Lundi 17 octobre 2011, une stèle de granit gris a été dévoilée dans le parc Louis-Dupic, à Vénissieux, non loin du monument de la Libération. Plusieurs centaines de personnes, dont de nombreux chibanis et des familles venues avec les enfants ont observé aux côtés des officiels une minute de silence en mémoire des Algériens qui ont perdu la vie à Paris, le 17 octobre 1961 ou les jours suivants. Un moment d’intense émotion, salué par les you-you des femmes, et partagé notamment par un groupe de jeunes filles du lycée Jacques-Brel qui, avec un de leurs enseignants, vont travailler tout au long de l’année sur cette mémoire à construire.
En ce temps-là -1961-, on ne parlait pas encore de « guerre d’Algérie », mais des « événements ». On ne parlait pas non plus d’Algériens mais de « Français musulmans d’Algérie ». On était à cinq mois de la fin de cette sale guerre et des milliers de manifestants étaient venus défiler pacifiquement à l’appel du FLN contre le couvre-feu qui visait ces « Français musulmans » depuis le 5 octobre. La réponse policière sera effroyable : la répression orchestrée par Maurice Papon, le préfet de police de la Seine, va conduire à la mort des centaines de personnes (les historiens les estiment à deux ou trois cents) ; des milliers d’autres étaient emprisonnés et souvent soumis à la torture au cours des journées suivantes.
Pendant des décennies, la mémoire de ce drame majeur a été occultée en France et si elle fait surface depuis quelques années, c’est notamment grâce à ces historiens qui ont fait un travail remarquable pour mettre au jour ce crime d’état. « Il ne s’agit pas de se livrer à la repentance, soulignait lundi le maire de Vénissieux, Michèle Picard, dans son allocution, mais d’exiger une justice et un devoir de mémoire enfin partagés. »
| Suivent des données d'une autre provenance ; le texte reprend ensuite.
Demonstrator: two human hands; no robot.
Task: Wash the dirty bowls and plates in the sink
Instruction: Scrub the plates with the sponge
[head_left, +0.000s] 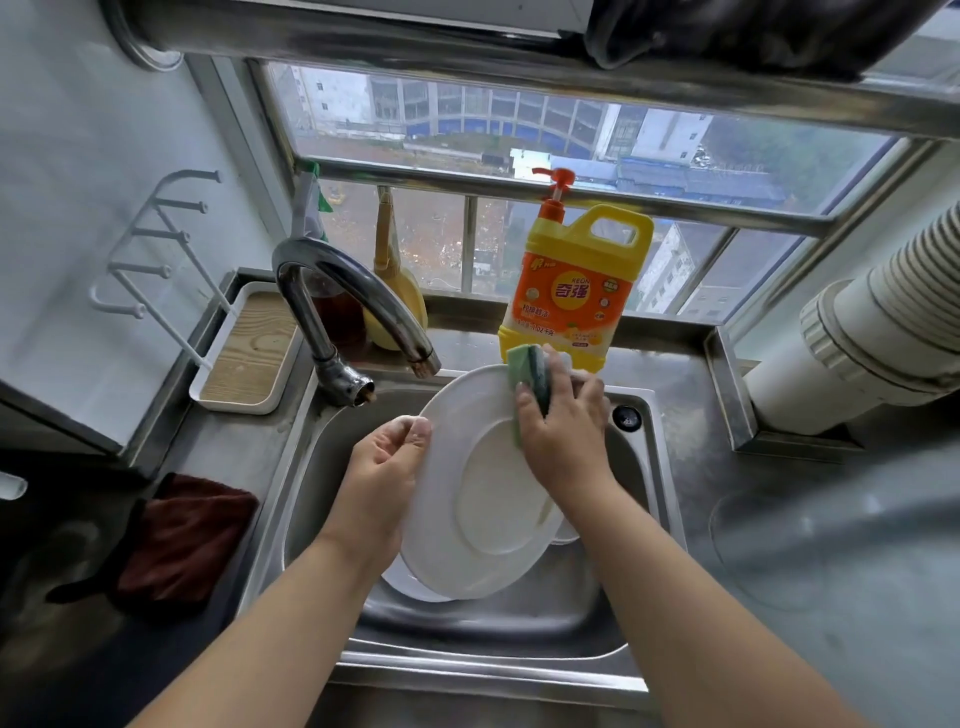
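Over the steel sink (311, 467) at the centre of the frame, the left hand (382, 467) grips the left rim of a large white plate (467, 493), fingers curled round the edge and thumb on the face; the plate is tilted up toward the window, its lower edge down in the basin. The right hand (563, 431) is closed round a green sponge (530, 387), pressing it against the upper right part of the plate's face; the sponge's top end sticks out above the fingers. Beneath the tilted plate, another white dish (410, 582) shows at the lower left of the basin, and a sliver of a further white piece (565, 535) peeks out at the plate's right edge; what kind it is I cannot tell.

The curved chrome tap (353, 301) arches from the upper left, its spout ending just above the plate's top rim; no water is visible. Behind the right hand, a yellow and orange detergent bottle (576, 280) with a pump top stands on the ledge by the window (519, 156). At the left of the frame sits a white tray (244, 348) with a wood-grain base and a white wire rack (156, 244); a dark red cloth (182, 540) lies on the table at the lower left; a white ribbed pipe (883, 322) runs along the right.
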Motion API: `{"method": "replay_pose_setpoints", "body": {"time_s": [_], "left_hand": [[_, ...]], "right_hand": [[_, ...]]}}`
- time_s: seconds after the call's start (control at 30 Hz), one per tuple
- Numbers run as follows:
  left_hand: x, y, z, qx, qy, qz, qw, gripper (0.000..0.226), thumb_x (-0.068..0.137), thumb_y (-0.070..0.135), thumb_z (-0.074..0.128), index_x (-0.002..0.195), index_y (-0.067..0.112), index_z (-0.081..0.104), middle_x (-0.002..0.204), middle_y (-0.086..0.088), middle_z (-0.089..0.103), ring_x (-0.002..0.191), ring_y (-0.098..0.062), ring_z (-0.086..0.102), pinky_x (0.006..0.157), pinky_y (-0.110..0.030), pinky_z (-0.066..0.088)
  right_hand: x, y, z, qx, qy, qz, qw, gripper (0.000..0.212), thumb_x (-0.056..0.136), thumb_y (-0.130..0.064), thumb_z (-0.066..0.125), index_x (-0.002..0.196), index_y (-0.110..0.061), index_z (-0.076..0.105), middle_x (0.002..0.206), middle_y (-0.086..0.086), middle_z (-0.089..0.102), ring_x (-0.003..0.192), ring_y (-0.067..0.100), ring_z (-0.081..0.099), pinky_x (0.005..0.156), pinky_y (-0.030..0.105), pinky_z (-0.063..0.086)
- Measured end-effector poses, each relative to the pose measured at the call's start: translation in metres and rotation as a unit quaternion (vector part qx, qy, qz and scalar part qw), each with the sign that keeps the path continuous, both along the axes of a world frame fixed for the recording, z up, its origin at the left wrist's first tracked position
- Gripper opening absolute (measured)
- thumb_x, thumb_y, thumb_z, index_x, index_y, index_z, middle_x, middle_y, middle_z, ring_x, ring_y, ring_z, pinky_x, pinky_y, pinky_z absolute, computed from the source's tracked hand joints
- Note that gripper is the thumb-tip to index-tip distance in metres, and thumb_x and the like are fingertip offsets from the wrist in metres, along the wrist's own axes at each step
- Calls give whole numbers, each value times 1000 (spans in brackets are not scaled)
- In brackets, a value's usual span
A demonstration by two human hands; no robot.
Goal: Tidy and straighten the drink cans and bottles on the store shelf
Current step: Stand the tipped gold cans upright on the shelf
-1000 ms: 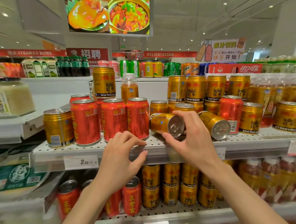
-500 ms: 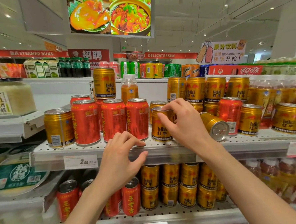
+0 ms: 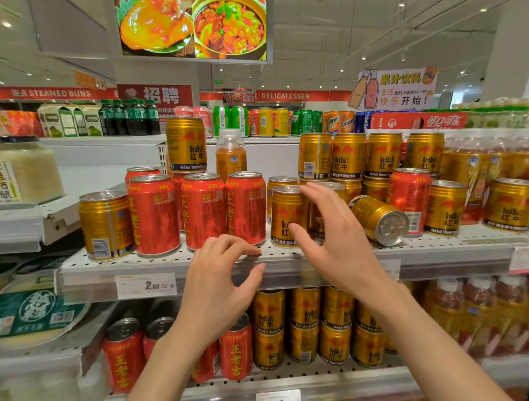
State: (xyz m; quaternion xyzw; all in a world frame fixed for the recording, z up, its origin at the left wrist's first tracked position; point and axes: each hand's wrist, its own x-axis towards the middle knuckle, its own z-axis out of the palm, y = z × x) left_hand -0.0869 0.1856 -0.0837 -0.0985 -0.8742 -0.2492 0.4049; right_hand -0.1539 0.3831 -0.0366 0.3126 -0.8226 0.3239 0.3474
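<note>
A gold Red Bull can (image 3: 284, 217) stands upright at the front of the white perforated shelf (image 3: 445, 248), right of three red cans (image 3: 203, 210). My right hand (image 3: 330, 236) hovers just in front of it with fingers spread and holds nothing. A second gold can (image 3: 379, 218) lies on its side to the right, its base facing me. My left hand (image 3: 218, 283) rests on the shelf's front edge, its fingers loosely curled on the lip. Another gold can (image 3: 106, 225) stands at the far left of the row.
More gold cans (image 3: 350, 154) are stacked behind, with one gold can (image 3: 186, 144) atop a red one and an orange bottle (image 3: 230, 156) beside it. Wrapped bottle packs (image 3: 486, 155) fill the right. The lower shelf holds red and gold cans (image 3: 305, 328).
My right hand stood the tipped gold can upright beside the red cans, then let go and drew back a little. My left hand stayed on the shelf edge.
</note>
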Motion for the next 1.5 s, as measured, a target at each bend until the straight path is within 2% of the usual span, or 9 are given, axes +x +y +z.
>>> {"method": "replay_pose_setpoints", "body": {"time_s": [0.2,0.4,0.53,0.7,0.8,0.93,1.13,1.27,1.5], "left_hand": [[29,10,-10,91,21,-61,994,31,91,37,63,120,28,66,115,21,62,118,-3,57,99,-11,40],[44,25,-42,178,-17,-72,981,22,92,26,70,115,29,69,109,22,67,110,-2,63,92,-8,44],[44,47,-66,246,-90,-80,962,24,90,21,72,109,36,69,103,22,69,102,-2,66,85,-9,47],[38,83,-77,279,-114,-85,950,24,91,19,71,104,38,69,98,18,70,96,-5,67,81,-9,48],[28,109,-75,277,-110,-74,952,24,91,16,72,103,37,70,94,16,69,92,-7,66,78,-6,45],[13,150,-67,287,-90,-59,952,23,90,15,72,102,34,71,94,17,69,91,-6,65,77,-5,45],[-5,204,-54,298,-71,-50,951,24,91,14,71,105,34,71,99,16,71,95,-9,66,79,-7,47],[-8,219,-44,264,-47,-42,962,26,91,16,70,108,35,69,99,15,69,96,-11,66,81,-10,48],[-15,203,-19,138,20,-19,990,20,94,29,69,114,25,69,107,19,67,103,-6,64,89,-18,49]], "right_hand": [[43,27,-36,-87,-77,3,993,39,95,-34,64,132,-28,56,124,-21,58,120,-4,54,101,17,46],[75,57,-88,-169,-200,-16,965,26,94,-25,69,118,-32,63,102,-16,68,95,1,63,77,7,47],[76,80,-112,-196,-279,-22,940,23,94,-23,68,115,-32,64,92,-17,68,88,2,63,75,8,48],[65,115,-120,-221,-309,-20,925,20,95,-27,66,114,-33,64,92,-20,67,85,4,63,74,10,50],[52,141,-120,-229,-311,-11,922,19,95,-24,67,113,-30,66,89,-12,69,82,5,63,74,14,51],[28,179,-116,-214,-305,2,928,19,95,-27,67,112,-34,65,91,-21,68,85,4,64,73,15,53],[0,223,-102,-182,-283,31,941,19,95,-24,68,110,-35,67,95,-21,69,93,-1,65,78,12,51],[-10,238,-96,-153,-261,32,953,14,96,-27,67,106,-37,68,95,-20,70,93,2,67,79,18,53],[-10,236,-75,-151,-219,34,963,16,96,-28,66,111,-33,66,94,-15,72,92,1,67,79,15,53]]}}
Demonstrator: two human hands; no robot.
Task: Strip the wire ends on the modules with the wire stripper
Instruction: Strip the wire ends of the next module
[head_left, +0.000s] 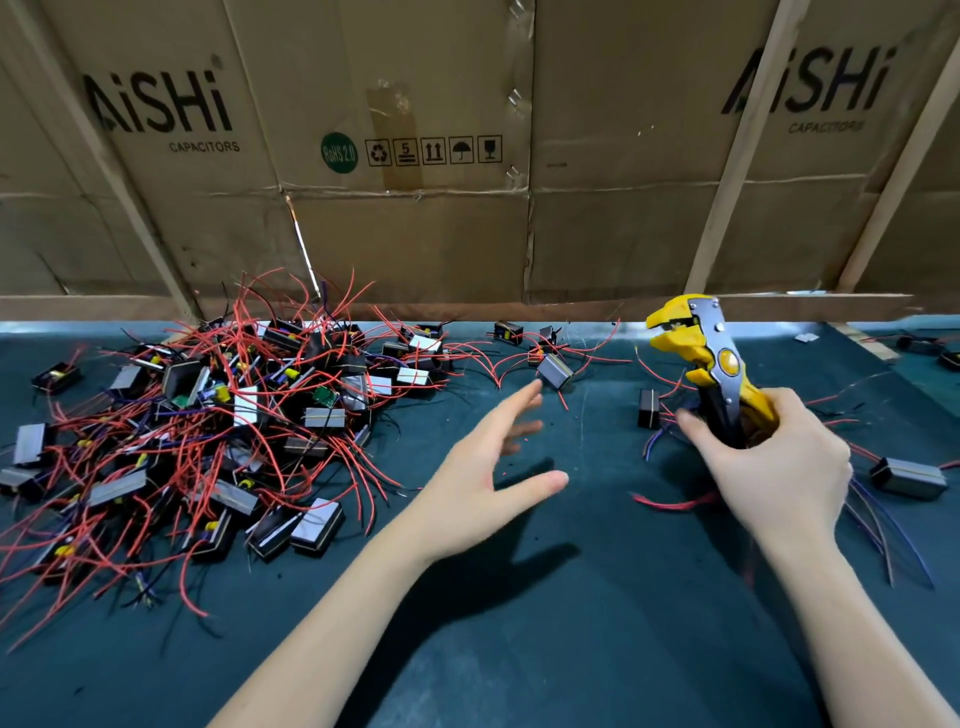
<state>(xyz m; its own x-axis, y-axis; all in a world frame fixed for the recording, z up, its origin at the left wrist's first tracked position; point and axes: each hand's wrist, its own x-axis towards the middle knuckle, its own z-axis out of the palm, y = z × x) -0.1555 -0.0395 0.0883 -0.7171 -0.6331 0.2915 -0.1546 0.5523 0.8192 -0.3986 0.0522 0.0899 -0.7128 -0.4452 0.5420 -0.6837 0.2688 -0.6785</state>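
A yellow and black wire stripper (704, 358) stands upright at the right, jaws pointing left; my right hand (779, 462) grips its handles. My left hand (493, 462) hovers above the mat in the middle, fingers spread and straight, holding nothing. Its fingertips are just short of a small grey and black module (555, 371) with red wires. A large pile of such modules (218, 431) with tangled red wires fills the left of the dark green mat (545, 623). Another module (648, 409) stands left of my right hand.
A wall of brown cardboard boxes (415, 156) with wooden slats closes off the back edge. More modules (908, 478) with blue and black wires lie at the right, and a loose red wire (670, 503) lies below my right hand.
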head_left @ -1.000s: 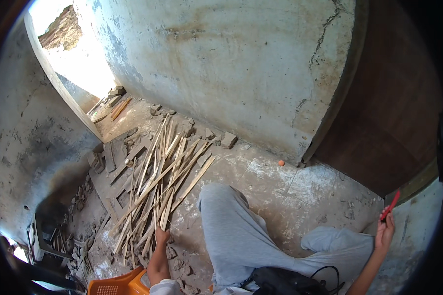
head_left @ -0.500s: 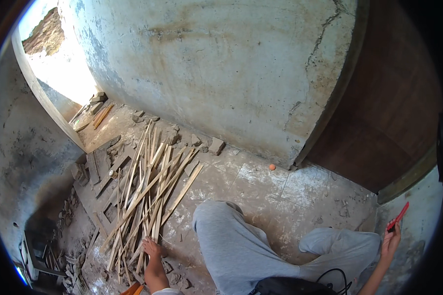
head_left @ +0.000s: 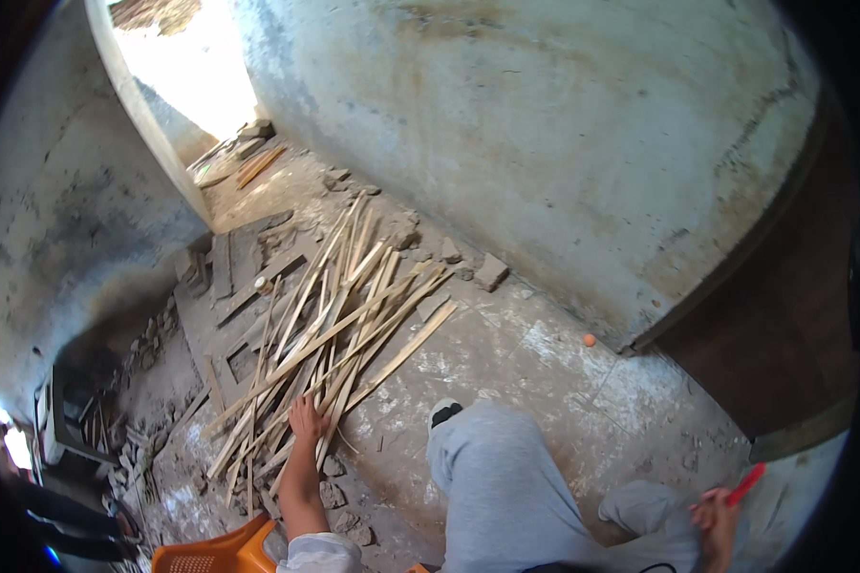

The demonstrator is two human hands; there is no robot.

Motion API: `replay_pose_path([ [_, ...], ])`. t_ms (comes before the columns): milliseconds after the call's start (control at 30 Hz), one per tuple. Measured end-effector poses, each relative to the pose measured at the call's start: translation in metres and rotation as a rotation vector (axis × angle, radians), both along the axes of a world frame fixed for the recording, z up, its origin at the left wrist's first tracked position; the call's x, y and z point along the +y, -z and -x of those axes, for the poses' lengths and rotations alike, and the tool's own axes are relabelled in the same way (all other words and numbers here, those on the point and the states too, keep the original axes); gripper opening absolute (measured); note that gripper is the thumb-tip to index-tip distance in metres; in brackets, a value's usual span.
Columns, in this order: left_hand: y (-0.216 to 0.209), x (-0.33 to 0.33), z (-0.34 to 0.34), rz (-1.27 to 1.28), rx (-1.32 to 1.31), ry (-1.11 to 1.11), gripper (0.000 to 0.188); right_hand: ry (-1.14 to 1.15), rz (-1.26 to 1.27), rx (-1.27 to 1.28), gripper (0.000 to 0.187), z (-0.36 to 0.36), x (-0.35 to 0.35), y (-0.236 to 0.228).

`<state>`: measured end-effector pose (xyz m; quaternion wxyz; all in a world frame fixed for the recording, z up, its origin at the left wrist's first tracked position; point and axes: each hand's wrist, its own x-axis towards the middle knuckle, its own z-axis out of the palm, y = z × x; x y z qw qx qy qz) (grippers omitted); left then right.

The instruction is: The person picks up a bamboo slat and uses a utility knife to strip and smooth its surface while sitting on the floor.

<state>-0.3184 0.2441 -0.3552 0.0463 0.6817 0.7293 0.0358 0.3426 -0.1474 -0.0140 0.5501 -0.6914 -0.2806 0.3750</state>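
Observation:
My left hand point(head_left: 306, 420) reaches down onto the near end of a loose, crisscrossed pile of thin wooden strips point(head_left: 339, 329) on the floor. Its fingers are apart and touch the strips, with none visibly lifted. Far to the right, over my grey-trousered legs point(head_left: 506, 487), my right hand point(head_left: 715, 520) is closed around a slim red tool point(head_left: 747, 483) that points up and outward. The tool's kind does not show.
An orange plastic chair point(head_left: 215, 552) is at the lower edge. Someone's dark-clothed legs point(head_left: 72, 520) show at the far left. Rubble lumps point(head_left: 492, 272) lie along the wall, near a small orange ball point(head_left: 590, 340). A brown door point(head_left: 784, 325) stands at right.
The view has swung, so the scene sits farther right and the chair and other person's legs show more. My left hand has moved farther onto the strips. My right hand still holds the red tool.

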Motion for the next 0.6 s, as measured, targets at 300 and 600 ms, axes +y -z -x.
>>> replay_pose_path([
  [300,0.006,0.075,0.110,-0.088,-0.262,-0.426,0.067,-0.808,0.660,-0.045,0.042,0.043,0.027,0.060],
  [600,0.021,0.127,0.217,0.064,-0.408,-0.704,0.092,-0.813,0.907,0.225,0.031,0.052,0.072,0.037],
])
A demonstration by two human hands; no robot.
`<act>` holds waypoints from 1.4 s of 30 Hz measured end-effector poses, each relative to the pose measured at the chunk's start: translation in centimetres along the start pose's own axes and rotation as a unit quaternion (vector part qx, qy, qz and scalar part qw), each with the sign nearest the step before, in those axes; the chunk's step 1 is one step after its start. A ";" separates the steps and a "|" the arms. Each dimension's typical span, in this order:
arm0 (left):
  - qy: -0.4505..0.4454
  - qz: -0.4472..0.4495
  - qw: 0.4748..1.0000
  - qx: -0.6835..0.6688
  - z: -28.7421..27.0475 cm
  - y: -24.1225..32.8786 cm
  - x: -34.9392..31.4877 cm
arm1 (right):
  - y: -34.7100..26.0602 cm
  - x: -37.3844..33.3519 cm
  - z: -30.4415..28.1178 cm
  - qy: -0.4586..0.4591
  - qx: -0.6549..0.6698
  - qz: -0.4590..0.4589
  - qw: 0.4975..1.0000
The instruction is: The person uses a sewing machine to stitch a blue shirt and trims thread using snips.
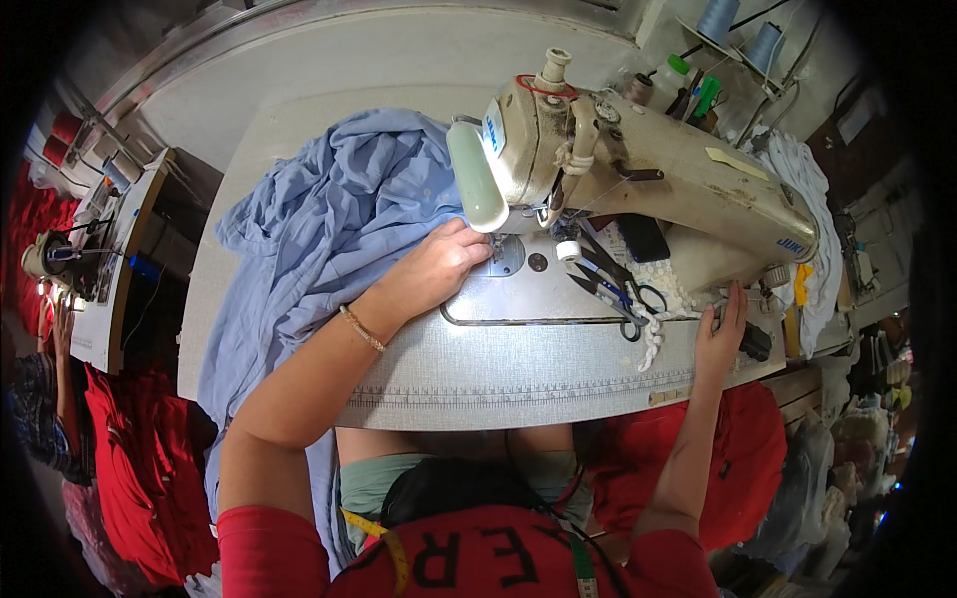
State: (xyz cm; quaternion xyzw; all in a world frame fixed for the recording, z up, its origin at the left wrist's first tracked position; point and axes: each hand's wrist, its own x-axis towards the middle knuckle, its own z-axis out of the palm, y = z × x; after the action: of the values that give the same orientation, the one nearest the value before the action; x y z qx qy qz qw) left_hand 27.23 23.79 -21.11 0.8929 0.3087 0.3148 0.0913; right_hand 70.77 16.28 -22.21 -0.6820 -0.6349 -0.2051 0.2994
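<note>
A beige sewing machine (638, 164) stands on the table, its arm running to the right. My left hand (444, 264) is closed on the edge of a light blue garment (349, 189) beside the needle area and the metal needle plate (506, 257). The garment lies bunched left of the machine and hangs over the table's front edge. My right hand (722, 334) rests at the right end of the machine base, fingers stretched out and slightly apart, near a dark object (755, 344). Nothing shows in its grasp.
Scissors (623, 294), a dark phone-like object (643, 237) and a white braided cord (650, 344) lie under the machine arm. A measuring strip (498, 396) runs along the table's front. Thread cones (766, 45) stand at the back right. Another person's hand (62, 324) works far left.
</note>
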 end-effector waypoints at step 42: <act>0.005 -0.008 1.000 -0.006 -0.3 0.5 -0.5 | -0.5 -0.7 -0.2 -0.059 -0.102 0.035 0.992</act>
State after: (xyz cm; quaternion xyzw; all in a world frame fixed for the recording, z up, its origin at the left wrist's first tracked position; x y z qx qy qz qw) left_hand 26.95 23.03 -20.94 0.8883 0.3141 0.3205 0.0979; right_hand 70.26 15.61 -22.48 -0.7419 -0.6028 -0.2174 0.1973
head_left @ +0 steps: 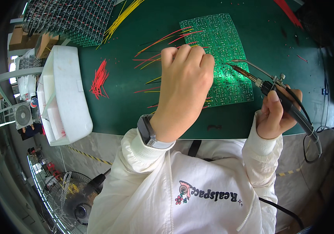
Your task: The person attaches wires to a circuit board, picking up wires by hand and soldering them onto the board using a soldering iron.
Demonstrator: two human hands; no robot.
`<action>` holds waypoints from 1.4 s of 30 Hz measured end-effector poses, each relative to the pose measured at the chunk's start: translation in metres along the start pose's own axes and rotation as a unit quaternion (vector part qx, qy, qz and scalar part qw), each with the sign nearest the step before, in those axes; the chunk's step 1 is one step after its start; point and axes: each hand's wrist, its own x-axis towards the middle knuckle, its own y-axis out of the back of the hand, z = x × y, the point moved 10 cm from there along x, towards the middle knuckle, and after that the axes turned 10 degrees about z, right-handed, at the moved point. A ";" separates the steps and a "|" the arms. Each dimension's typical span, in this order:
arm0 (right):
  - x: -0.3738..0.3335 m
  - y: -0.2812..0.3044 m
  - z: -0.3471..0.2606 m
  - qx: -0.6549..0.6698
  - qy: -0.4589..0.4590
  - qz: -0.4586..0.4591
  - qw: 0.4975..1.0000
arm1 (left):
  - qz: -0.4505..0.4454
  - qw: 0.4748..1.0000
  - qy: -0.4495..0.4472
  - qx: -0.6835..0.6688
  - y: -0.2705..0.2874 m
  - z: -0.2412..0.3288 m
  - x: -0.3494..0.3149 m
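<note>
A green circuit board panel (235, 50) lies on the dark green table, with rows of small boards in it. Red, yellow and black wires (163, 40) stick out past its left edge. Over that edge, my left hand (186, 74) is closed with its fingers curled down; the back of the hand hides the fingertips and anything between them. My right hand (278, 115) grips a soldering iron (290, 107) with a thin metal feed tube (254, 67) clamped alongside. The iron's tip points left, at or just above the panel's middle, near my left hand's knuckles.
Loose red wires (99, 80) lie in a pile at the left, beside a white plastic bin (71, 93). Yellow wires (122, 19) and stacked board panels (71, 19) are at the far left. More red wires (288, 13) lie far right. A black cable (311, 144) trails from the iron.
</note>
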 end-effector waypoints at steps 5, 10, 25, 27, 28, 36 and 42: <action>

L’an dernier, un « collectif du 17 octobre 1961 » s’est formé à Vénissieux, avec les associations algériennes Aasel, Acael, Asca et Rive Sud. Avec le soutien de l’équipe municipale, il a organisé une cérémonie le 17 octobre 2010, place de la Paix. Ce travail commun a continué et, pour le 50e anniversaire de ce drame, l’équipe municipale est allée beaucoup plus loin, en installant dans le parc Dupic la stèle dévoilée lundi en présence de plusieurs centaines de personnes, parmi lesquelles le sénateur Guy Fischer, le député André Gerin et les conseillers généraux Marie-Christine Burricand et Christian Falconnet, le consul d’Algérie (représenté par son adjoint) et beaucoup d’élus du conseil municipal, principalement de gauche.
Certains, cependant, avaient choisi de boycotter la cérémonie afin de protester contre la présence du député algérien Mostafa Zeroual, élu de la circonscription « France sud » et membre du Rassemblement national démocratique. Parmi ces absents, Chaïneze Kabouya, élue socialiste, explique que si elle n’a pas participé à cet hommage, c’est en raison de l’appartenance de ce député au RND, « parti de l’appareil étatique, corrompu, qui participe au pillage des ressources de l’Algérie et affame son peuple ». Le nom de M. Zeroual avait pourtant été proposé par des membres du collectif vénissian sans que cela ait posé problème jusqu’à récemment, ce qui nous a été confirmé par plusieurs sources.
D’ailleurs pour les participants, tel Ahmed, un chibani, l’essentiel se situait bien dans cet hommage rendu par les Vénissians aux manifestants de 1961 et dans le réveil de la mémoire. Dans la foule, le sénateur Guy Fischer soulignait également que le groupe communiste vient de redéposer une proposition de loi pour la reconnaissance officielle du crime commis par l’Etat français les 17 et 18 octobre, pour que les historiens aient la liberté d’accès aux archives et pour la création d’un lieu de mémoire en souvenir des victimes du colonialisme.
Pour sa part, le maire de Vénissieux Michèle Picard a appelé dans son allocution à un « devoir de mémoire lucide et partagé », affirmant : « Ce 17 octobre n’est pas l’histoire d’un parti, d’une mouvance. Il n’est la propriété de personne, il appartient à l’histoire des peuples français et algérien réunis et c’est aux citoyens que nous sommes, des deux côtés de la Méditerranée, qu’il faut restituer la mémoire de cette tragédie. (…) C’est en regardant en face les erreurs du passé que nous ferons avancer la cohésion sociale et la solidarité entre les peuples. »
Cette exigence a trouvé un bel écho parmi les lycéennes de Jacques-Brel qui, à l’initiative de François Joslin, leur professeur d’histoire, vont travailler sur cette période encore si douloureuse. Elles ont l’objectif de présenter une exposition à la fin de l’année scolaire.